#### BRIEF:
Please quote exactly the opening lines of the data, from the first line to the one where "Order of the" appears.

#### SOURCE DATA:
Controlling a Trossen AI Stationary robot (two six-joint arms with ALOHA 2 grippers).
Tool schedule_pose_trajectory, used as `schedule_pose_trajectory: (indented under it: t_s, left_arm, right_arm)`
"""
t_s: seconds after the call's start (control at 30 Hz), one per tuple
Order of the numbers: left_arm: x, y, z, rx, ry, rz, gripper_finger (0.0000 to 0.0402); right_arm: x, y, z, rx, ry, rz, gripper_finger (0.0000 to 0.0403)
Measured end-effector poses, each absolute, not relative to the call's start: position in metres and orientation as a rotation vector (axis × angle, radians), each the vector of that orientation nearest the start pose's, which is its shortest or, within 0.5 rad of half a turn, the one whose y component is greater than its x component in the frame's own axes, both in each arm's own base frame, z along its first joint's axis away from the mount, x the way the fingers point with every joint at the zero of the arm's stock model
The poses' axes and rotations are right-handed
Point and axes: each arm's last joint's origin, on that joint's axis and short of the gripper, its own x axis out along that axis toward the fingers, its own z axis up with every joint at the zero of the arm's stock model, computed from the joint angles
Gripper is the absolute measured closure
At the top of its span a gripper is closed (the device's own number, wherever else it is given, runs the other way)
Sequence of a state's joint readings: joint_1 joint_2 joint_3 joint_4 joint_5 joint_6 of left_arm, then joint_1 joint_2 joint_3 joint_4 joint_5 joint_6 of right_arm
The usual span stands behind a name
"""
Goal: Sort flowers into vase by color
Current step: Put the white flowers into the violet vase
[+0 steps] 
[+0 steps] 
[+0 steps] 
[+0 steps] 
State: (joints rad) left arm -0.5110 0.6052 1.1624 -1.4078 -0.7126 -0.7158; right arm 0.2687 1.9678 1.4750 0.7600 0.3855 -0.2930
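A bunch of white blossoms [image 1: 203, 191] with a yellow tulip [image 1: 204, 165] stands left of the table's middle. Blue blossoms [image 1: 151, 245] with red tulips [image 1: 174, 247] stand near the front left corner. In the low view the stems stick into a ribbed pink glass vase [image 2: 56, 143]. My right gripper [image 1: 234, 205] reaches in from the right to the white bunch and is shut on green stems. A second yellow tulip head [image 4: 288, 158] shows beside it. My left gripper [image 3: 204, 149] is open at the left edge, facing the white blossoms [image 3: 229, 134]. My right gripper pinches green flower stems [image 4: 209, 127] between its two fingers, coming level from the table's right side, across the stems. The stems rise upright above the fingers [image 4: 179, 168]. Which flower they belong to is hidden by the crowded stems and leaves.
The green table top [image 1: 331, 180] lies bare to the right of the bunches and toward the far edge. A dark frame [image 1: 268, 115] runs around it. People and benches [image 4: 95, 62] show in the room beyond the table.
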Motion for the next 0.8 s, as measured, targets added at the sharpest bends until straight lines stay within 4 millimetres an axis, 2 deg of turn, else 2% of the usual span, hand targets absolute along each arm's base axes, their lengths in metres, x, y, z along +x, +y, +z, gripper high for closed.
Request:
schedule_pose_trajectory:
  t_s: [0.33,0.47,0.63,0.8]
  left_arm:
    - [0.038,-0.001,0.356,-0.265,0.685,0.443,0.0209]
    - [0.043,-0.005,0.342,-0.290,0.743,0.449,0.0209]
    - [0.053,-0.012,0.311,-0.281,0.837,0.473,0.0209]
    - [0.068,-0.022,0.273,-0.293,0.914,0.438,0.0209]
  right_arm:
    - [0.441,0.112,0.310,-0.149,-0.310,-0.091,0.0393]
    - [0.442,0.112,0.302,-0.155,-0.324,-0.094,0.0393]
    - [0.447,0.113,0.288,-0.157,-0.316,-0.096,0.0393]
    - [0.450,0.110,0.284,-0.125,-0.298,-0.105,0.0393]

#### WRITTEN RESPONSE:
Controlling a Trossen AI Stationary robot (two six-joint arms with ALOHA 2 grippers).
Tool schedule_pose_trajectory, used as `schedule_pose_trajectory: (indented under it: t_s, left_arm, right_arm)`
"""
t_s: seconds after the call's start (control at 30 Hz), one per tuple
Order of the numbers: left_arm: x, y, z, rx, ry, rz, gripper_finger (0.0000 to 0.0402); right_arm: x, y, z, rx, ry, rz, gripper_finger (0.0000 to 0.0403)

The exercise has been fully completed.